ZURICH, Switzerland—A large risk appetite at Swiss banks creates uncertainty as to how severely the financial institutions could be hurt by a sudden deterioration in economic conditions, a report on Switzerland's financial sector reveals.

Banks should be able to survive a sharp deterioration, the recently released Financial Stability Report by the Swiss National Bank points out. "However, the full extent of the banks' risk exposure, and thus, of the consequences of a deterioration in the economic and financial environment remain uncertain," the report stated.

The report points out that an unexpected sharp deterioration could be serious because, firstly, banks are experiencing significantly higher costs. "Experience has shown that banks have difficulty cutting costs rapidly if their earnings start to recede due to deterioration in economic conditions," the report said. "Secondly, there are signs that the already high appetite for risk on the part of investors, including Swiss banks, has increased yet further.

"The big banks in particular increased their risk-taking in the banking business; their exposure in trading and in foreign lending business grew considerably," according to the report. "Meanwhile, the domestically oriented banks (cantonal, regional and Raiffeisen banks) continue to bear a relatively high interest rate risk."

In a news conference in Bern announcing publication of the report earlier this month, Philipp Hildebrand, vice chairman of the governing board of the Swiss National Bank, said banks should make public more data on the risks they take to allow investors and authorities to better assess those risks.

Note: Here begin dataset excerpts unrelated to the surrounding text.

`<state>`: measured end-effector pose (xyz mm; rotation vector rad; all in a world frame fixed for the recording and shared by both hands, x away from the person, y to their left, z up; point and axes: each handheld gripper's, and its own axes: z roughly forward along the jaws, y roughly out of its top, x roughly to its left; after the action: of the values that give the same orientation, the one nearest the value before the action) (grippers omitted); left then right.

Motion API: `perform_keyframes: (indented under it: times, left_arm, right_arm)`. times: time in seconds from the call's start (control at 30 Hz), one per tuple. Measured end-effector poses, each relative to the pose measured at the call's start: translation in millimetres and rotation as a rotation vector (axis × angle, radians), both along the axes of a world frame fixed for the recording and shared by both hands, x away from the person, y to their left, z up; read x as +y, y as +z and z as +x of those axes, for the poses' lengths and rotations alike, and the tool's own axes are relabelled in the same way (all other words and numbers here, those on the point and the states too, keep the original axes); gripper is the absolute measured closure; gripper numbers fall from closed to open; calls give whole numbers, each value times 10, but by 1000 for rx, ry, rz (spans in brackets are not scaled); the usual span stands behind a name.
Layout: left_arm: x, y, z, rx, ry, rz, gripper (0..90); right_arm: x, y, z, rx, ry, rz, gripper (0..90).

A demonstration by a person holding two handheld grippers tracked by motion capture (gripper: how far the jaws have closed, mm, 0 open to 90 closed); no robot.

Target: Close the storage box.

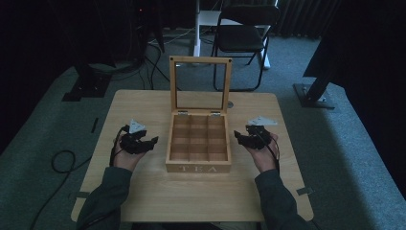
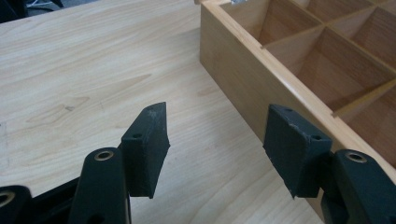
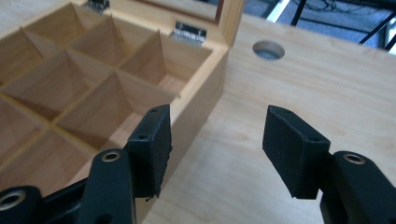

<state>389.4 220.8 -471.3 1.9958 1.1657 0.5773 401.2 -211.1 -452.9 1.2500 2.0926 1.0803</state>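
One wooden tea box (image 1: 198, 165) stands on one wooden table (image 1: 143, 191), and its single glass-paned lid (image 1: 201, 84) is raised. Inside the box are nine compartments (image 1: 198, 137), laid out three by three, and two metal hinges (image 3: 189, 32) join lid and box. Two grippers are counted, the left gripper (image 1: 154, 141) and the right gripper (image 1: 237, 136), along with one round hole (image 3: 268, 49) in the tabletop and one folding chair (image 1: 242, 36) behind the table.

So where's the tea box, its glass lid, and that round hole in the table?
tea box (image 1: 198, 168), high view, on its front wall with the lettering.
glass lid (image 1: 200, 86), high view, on the pane of the upright lid.
round hole (image 3: 268, 49), right gripper view, on its opening.
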Motion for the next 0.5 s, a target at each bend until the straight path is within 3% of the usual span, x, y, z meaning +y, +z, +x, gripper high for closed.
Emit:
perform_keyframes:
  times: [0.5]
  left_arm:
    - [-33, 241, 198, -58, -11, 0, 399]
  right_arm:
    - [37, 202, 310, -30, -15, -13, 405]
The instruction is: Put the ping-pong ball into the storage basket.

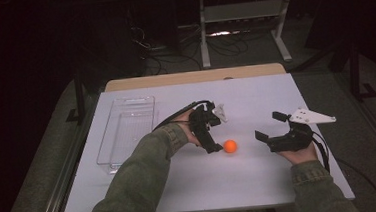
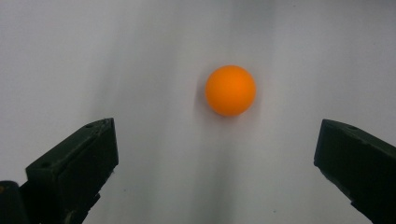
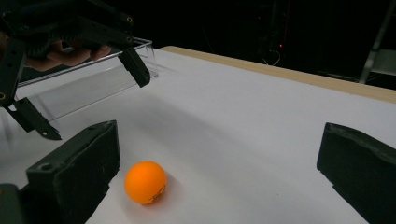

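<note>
Dark surroundings ringed a white table (image 1: 261, 181), with a wooden strip along its far edge and a grey metal stand on the floor behind it. An orange ball (image 1: 230, 146) lay on the bare table top, and everything else is placed from it. Just to the ball's left, the left tongs (image 1: 213, 145) hung over the table, pointing down beside the ball, held by a hand in an olive sleeve; in the left gripper view the ball (image 2: 230, 90) sat ahead of the tongs (image 2: 217, 158), between the lines of the two black jaws but beyond their tips, untouched, and the jaws stood wide apart, released. To the ball's right, a little apart from it, the right tongs (image 1: 270, 126) pointed back toward it, their jaws likewise spread with nothing between them. In the right gripper view the ball (image 3: 145, 182) rested on the table just beside the left-hand jaw, close to it, though whether it touched cannot be told, while the other jaw stood well away; printing on the ball was too small to read. Farther left of the ball, past the left tongs, a clear plastic tray (image 1: 127, 133) lay on the table near its left edge, and it showed as well in the right gripper view (image 3: 93, 88) behind the left tongs (image 3: 93, 105).
</note>
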The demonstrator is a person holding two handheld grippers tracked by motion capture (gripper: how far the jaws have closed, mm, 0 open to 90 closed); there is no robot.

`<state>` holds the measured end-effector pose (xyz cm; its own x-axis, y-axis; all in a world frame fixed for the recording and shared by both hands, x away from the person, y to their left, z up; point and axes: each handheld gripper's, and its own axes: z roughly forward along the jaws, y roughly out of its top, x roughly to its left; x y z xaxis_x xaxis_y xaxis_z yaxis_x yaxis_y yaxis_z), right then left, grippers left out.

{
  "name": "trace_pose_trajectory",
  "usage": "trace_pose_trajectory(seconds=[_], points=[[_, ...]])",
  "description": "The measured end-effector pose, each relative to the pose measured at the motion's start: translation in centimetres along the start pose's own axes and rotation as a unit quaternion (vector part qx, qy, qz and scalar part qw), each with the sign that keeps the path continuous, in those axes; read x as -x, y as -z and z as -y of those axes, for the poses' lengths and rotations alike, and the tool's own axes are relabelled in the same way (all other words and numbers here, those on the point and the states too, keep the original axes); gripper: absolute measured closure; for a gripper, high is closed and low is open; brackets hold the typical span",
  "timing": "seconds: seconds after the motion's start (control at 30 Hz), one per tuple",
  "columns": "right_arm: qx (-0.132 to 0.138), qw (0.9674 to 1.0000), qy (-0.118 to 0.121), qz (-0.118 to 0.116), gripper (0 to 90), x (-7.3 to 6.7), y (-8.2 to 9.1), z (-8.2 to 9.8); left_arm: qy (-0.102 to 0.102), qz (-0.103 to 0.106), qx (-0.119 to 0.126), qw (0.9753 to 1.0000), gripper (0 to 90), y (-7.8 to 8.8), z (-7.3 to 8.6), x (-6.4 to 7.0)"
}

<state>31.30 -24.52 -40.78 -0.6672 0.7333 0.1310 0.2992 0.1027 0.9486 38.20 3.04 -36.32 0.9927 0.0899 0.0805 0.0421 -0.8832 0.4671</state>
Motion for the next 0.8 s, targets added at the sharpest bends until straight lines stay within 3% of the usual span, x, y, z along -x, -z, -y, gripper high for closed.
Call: trace_pose_trajectory(seconds=[0.8], points=[[0.0,1.0,0.001,-0.001,0.0,0.0,0.1,0.1,-0.017,0.017,-0.027,0.9993,0.0,-2.9,-0.7,0.2]])
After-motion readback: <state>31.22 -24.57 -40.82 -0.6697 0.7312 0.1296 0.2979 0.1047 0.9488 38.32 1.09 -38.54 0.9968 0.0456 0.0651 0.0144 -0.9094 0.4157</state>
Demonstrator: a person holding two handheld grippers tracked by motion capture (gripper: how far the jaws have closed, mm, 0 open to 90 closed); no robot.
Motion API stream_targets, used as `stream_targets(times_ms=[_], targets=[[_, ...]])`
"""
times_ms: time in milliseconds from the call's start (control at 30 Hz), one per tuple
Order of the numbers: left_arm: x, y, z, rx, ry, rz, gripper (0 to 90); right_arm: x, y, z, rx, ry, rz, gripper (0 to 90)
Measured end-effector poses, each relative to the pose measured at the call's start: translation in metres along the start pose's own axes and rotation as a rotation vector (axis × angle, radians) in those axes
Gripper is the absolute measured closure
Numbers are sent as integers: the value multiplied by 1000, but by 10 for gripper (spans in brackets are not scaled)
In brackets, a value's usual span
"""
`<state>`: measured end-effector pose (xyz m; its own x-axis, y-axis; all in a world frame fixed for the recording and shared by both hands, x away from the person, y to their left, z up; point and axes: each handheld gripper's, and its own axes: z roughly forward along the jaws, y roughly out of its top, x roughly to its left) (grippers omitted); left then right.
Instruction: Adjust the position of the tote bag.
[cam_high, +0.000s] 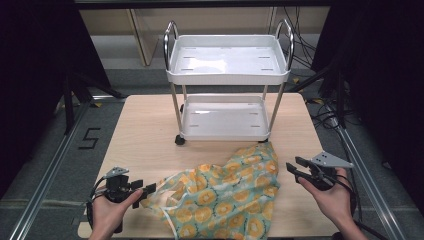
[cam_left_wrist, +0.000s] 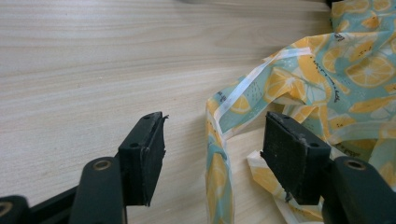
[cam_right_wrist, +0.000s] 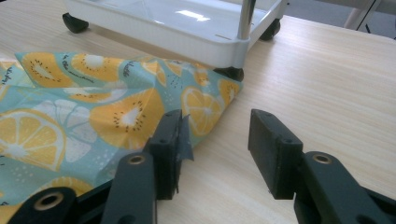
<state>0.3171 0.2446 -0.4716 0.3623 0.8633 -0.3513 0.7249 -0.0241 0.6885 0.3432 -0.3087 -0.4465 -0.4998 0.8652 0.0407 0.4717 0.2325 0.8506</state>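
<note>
Jaws apart on both grippers — lemon-print bag (cam_high: 225, 195) lies unheld.

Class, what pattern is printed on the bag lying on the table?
Orange citrus slices on teal, on the bag; clearest in the right gripper view.

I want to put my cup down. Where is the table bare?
Bare wood lies left of the white cart and beyond the left tool, and right of the cart past the right tool. The fruit-print bag crowds the front middle.
</note>
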Motion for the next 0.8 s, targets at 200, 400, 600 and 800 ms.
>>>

Swiss banks could also use a bigger security cushion, as it is unclear whether equity capital they now have on hand is adequate to buffer a severe downturn, according to Mr. Hildebrand.

"It would only take a loss of 2%-3% of the balance sheet total for Swiss big banks to use up all their equity capital. Of course, a loss of this magnitude is highly unlikely. After all, Swiss banks are well-diversified, have sophisticated risk management models in place and have high risk-weighted capital ratios. This notwithstanding, such a loss cannot be ruled out," he said.